It’s going to be a strange Christmas. My father wasn’t a big festive fan, but his presence will really be missed. The routine of Christmas Day will never be the same again in Milltown. JR was a typical farmer, who liked his ‘dinner at dinner time’, even if it was Christmas Day, there was a large bird to cook and children and family to travel. I always felt that people who have Christmas dinner in the evening time were exotic creatures.It’s my first Christmas-proper as a singleton too. I can’t say that I was looking forward to that, but I have got a new burst of determination and am gaining confidence from the experience. It does make things like shopping for Santa a bit more tricky, but the beardy fella will come good in the end.
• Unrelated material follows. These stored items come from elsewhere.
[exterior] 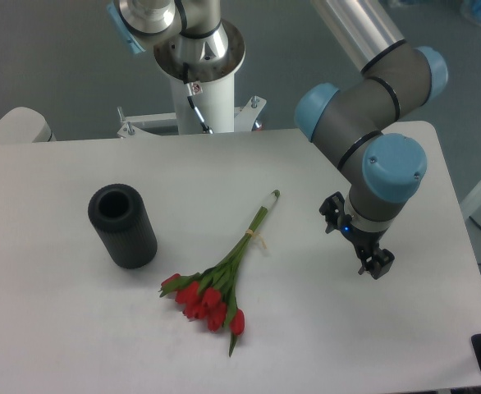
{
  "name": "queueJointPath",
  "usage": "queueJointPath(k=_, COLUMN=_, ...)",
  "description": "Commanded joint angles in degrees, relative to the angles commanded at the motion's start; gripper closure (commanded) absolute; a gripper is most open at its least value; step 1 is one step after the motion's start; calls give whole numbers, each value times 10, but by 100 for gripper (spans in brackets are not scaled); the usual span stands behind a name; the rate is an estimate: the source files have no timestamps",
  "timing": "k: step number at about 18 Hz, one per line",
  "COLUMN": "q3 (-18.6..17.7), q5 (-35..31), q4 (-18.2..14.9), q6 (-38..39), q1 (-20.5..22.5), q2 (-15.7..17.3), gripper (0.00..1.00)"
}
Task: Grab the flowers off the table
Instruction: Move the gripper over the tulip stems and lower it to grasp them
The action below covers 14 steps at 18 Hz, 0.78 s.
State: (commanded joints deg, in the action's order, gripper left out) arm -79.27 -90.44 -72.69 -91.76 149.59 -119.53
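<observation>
The flowers (214, 287), a bunch of red tulips with long green stems, lie flat on the white table (76, 328) near its middle. The blooms point to the front left and the white-tipped stem end points to the back right. A pale band ties the stems. My gripper (355, 240) hangs over the table to the right of the stem end, apart from the flowers. Its two black fingers (377, 264) stand apart and nothing is between them.
A black ribbed cylinder (123, 226) stands upright on the table to the left of the flowers. The arm's white base post (199, 82) stands behind the table's far edge. The table's right edge is close to the gripper.
</observation>
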Motion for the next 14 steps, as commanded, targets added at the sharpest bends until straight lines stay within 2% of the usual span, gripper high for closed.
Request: queueJointPath(k=14, q3=-69, q5=1, q4=4, q6=110, q1=-26, q2=30, gripper=0)
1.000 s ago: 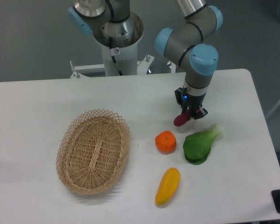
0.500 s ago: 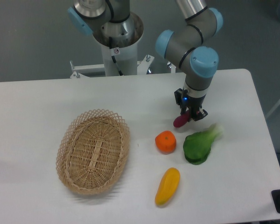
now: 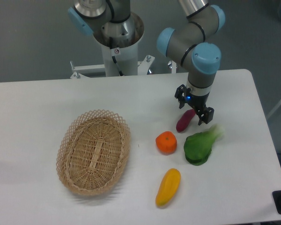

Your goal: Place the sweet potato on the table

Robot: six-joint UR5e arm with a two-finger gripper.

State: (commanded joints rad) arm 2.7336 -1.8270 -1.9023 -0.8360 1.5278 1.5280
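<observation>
Now that jaws have spread apart, sweet potato (image 3: 185, 120) released, lying on table (image 3: 47, 103).

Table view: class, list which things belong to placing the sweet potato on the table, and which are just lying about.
Job: sweet potato, table, tool.
Lying about: basket, orange, green vegetable, yellow vegetable.
</observation>
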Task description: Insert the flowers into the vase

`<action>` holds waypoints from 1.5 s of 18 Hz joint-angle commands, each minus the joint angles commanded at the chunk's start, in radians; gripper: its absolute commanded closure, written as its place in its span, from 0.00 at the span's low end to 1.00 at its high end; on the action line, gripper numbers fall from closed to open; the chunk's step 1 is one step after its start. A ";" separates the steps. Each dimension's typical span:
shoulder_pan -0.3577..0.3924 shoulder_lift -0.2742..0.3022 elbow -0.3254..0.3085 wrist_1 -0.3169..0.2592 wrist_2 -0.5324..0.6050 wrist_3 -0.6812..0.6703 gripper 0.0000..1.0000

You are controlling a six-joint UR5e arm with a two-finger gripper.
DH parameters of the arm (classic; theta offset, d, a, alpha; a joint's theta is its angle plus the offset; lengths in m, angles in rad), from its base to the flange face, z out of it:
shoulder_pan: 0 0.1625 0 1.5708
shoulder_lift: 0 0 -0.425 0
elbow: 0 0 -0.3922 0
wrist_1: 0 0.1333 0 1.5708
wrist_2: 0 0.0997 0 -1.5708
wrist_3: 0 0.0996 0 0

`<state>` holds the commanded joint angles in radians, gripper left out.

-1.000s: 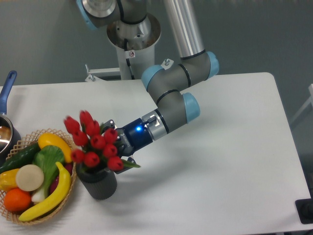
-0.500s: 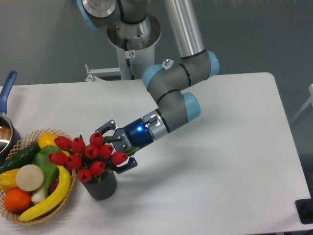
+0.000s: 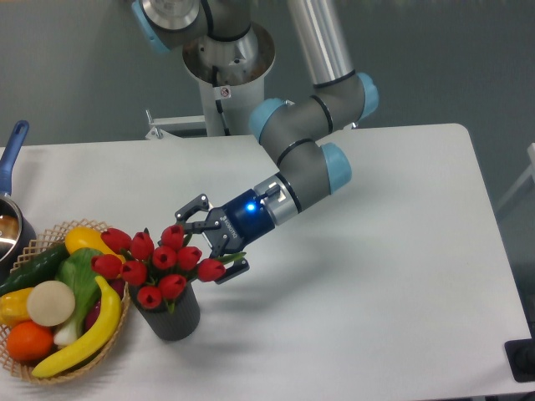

I’ll try to surprise myself on Christmas morning with the thoughtful gift that I will buy for myself. ‘You shouldn’t have’, I’ll say, chuffed at the expense that I have gone to.
I didn’t fancy wrestling with a real Christmas tree and all of the sorting out the base of it, so I bought an artificial tree this evening. Leon insists on calling it ‘the FAKE tree’, making it sound all the more plastic. We had great fun decorating it, although I was terrified that Mya would topple into the tree as she insisted on standing on a tall stool to reach the high parts. If the only task was decorating, maybe it wouldn’t seem so painful. Living in a Hobbit House means that there is always a lot of moving and cleaning to be done before the glitter appears. Add excited little people with no patience into the mix, and it’s one big jumble sale. The mop, baubles, bubble wrap, dust. Lots of dust. And glitter, but mostly dust. I feel that familiar feeling that I am a minger.Nights like this are testing grounds for my multi-tasking skills. The children want the Christmas tree up right-now-this-second, but also ‘NEED’ a sandwich immediately. Leon asked me at one stage why 'do you never sit down Mam?' Eh, hello ??
How come they always wait until I am balancing on one foot cleaning the (very high) mantelpiece to have a mini crisis that usually does involved spilt milk? Just as I get into my full cleaning groove, their excitement gets the better of them and they start beating the heads off each other. It's vicious. How can eight year olds be THAT rough ? Cage fighters wouldn’t get a look in. At that point, I give up. I’m about 70% there with the Christmas-ifying. That point where it looks like the house has been ransacked, or the last 5 minutes on cookery programmes where it looks like it might never be edible.
I’m still not convinced about my plastic tree, although The Boy told me that he was glad that we bought a ‘fake one’. He felt very grown up dragging the box from the car into the house and helping me assemble it, testosterone pumping inside him.
The tree may be plastic, but the magic feels real ...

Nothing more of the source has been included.